Code Monkey home page Code Monkey logo

methodius's Introduction

Methodius (an NGram utility)

A utility for analyzing frequency of text chunks on the web.

Supply a bit o' text to the Methodius class, and let it determine your bigrams, trigrams, ngrams, letter-frequencies, word frequencies, bigram relationships, and create ngram trees.

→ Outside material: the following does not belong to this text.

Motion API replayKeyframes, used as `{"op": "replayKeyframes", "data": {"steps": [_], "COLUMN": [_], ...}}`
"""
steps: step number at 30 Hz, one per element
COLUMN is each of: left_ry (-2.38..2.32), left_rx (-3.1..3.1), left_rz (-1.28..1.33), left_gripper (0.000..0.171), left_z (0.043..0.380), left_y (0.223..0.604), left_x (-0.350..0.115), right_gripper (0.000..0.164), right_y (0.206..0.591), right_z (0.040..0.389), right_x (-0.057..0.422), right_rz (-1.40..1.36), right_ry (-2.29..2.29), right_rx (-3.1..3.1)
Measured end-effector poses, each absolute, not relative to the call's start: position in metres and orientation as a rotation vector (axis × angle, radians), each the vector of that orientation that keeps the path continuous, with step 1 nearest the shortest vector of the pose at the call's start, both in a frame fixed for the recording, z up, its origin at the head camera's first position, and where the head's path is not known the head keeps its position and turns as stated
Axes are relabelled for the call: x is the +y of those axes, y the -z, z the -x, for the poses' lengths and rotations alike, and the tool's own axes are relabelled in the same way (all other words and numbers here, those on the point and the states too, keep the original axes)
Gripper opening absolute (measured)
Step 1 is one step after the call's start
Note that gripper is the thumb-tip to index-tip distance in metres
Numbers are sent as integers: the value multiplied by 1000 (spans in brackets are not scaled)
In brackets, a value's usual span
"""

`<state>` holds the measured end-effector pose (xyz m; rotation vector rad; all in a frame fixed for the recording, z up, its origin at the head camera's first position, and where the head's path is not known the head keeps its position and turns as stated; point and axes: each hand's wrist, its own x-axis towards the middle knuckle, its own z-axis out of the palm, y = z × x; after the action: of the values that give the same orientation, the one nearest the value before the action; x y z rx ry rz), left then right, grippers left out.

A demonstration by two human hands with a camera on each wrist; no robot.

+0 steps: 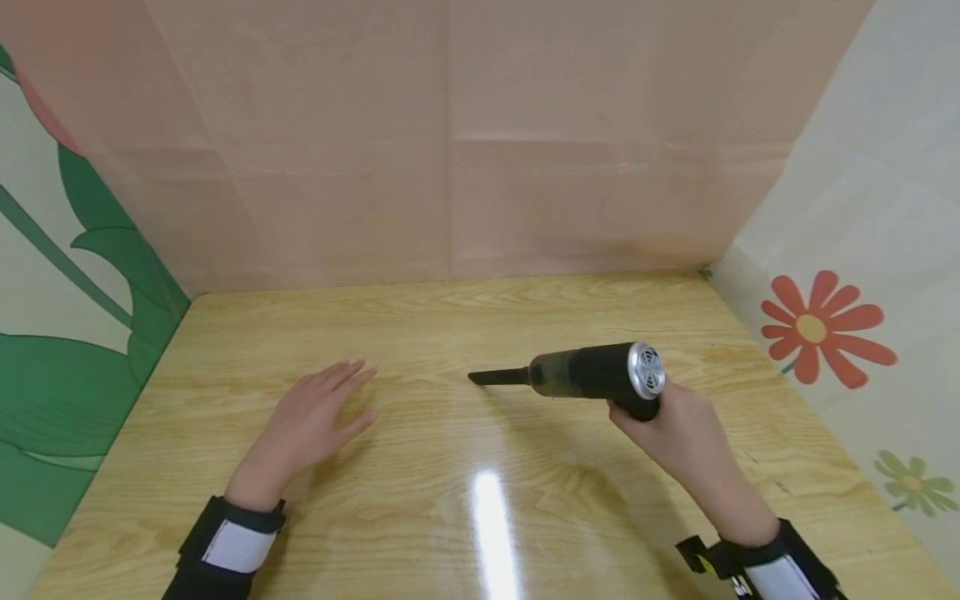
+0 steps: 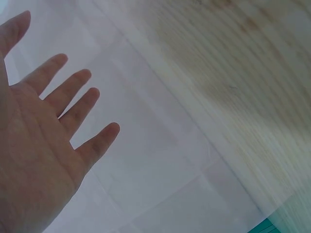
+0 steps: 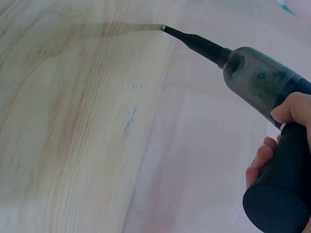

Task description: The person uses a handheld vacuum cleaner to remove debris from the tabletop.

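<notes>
On my feed the right hand point(image 1: 686, 429) has its fingers wrapped round the handle of a black handheld vacuum point(image 1: 596, 372), right of center over the wooden table point(image 1: 405, 500), nozzle point(image 1: 498, 377) pointing toward the left side. Can't tell if the tip touches the table tbh. My left hand point(image 1: 315, 412) hangs loose, all 5 fingers spread.

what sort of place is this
Probably a makeshift, screened-off work booth: a wood-grain tabletop, a creased pinkish sheet behind it, and a flower-printed covering along the right side. What room lies beyond can't be told.
</notes>
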<state>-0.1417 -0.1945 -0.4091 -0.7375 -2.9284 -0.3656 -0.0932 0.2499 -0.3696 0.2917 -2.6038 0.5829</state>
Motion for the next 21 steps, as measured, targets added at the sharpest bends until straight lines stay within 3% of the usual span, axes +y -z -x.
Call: {"op": "replayKeyframes", "data": {"steps": [13, 21], "left_ry": [378, 375], "left_rx": [-2874, -2873], "left_rz": [829, 879], "left_gripper": [63, 63], "left_z": [131, 130], "left_y": [411, 412], "left_x": [-182, -169], "right_gripper": [39, 39], "right_y": [377, 378], "right_z": [93, 100], "right_x": [292, 289], "right_rz": [-139, -154], "right_ry": [-507, -519], "right_rx": [-2517, -2523]}}
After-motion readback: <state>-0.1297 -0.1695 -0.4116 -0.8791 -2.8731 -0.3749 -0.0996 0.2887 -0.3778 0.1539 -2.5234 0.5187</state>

Hippocratic License HL3-LAW-MEDIA-MIL-SOC-SV

npm

Example

const { Methodius } = require('methodius');
// or import { Methodius } from 'methodius';

const udhr1 = `
All human beings are born free and equal in dignity and rights. They are endowed with reason and conscience and should act towards one another in a spirit of brotherhood.
`;
const nGrams = new Methodius(udhr1);

const topLetters = nGrams.getTopLetters(10);
const topWords = nGrams.getTopWords(10);

API

Methodius

Global Class

new Methodius(text)

Parameters

name type Description
text string raw text to be analyzed

Static Members

Punctuations

characters to ignore when analyzing text period, comma, semicolon, colon, bang, question mark, interrobang, Spanish bang+, parens, bracket, brace, single quote, some spaces

\\.,;:!?‽¡¿⸘()\\[\\]{}<>’'…\"\n\t\r

wordSeparators

characters to ignore AND CONSUME when trying to find words em-dash, period, comma, semicolon, colon, bang, question mark, interrobang, Spanish bang+, parens, bracket, brace, single quote, space

—\\.,;:!?‽¡¿⸘()\\[\\]{}<>…"\\s

Static Methods

hasPunctuation(string)

determines if string contains punctuation

Parameters

name type Description
string string

Returns boolean

hasSymbols(string)

determines if string contains symbols

Parameters

name type Description
string string

Returns boolean

hasSpace(string)

determines if a string has a space

Parameters

name type Description
string string

Returns boolean

sanitizeText(string)

lowercases text and removes diacritics and other characters that would throw off n-gram analysis

Parameters

name type Description
string string

Returns string

getWords(text)

extracts an array of words from a string

Parameters

name type Description
text string

Returns Array<string>

getNGrams(text, gramSize)

gets ngrams from text

Parameters

name type Description
text string
gramSize Number Default = 2

Returns Array<string>

getMeanWordSize(wordArray)

Gets average size of a word

Parameters

name type Description
wordArray string[]

Returns number

getMedianWordSize(wordArray)

Gets the median (middle) size of a word

Parameters

name type Description
wordArray string[]

Returns number

getWordNGrams(text)

Gets 2-word pairs from text.

Note: This doesn't use sentence punctuation as a boundary. Should it?

Parameters

name type Description
text string
gramSize number default=2

Returns Array<string>

getFrequencyMap(frequencyMap)

converts an array of strings into a map of those strings and number of occurences

Parameters

name type Description
ngramArray Array<string>

Returns Map<string, number>

getPercentMap(frequencyMap)

converts a frequency map into a map of percentages

Parameters

name type Description
frequencyMap Map<string, number>

Returns Map<string, number>

getTopGrams(frequencyMap)

filters a frequency map into only a small subset of the most frequent ones

Parameters

name type Description
frequencyMap Map<string, number>
limit number default=20

Returns Map<string, number>

getIntersection(iterable1, iterable2)

returns an array of items that occur in both iterables

Parameters

name type Description
iterable1 `Map Array`
iterable2 `Map Array`

Returns Array<any> An array of items that occur in both iterables. It will compare the keys, if sent a map

getUnion(iterable1, iterable2)

Returns an array that is the union of two iterables

Parameters

name type Description
iterable1 `Map Array`
iterable2 `Map Array`

Returns Array<any> A union of the items that occur in both iterables.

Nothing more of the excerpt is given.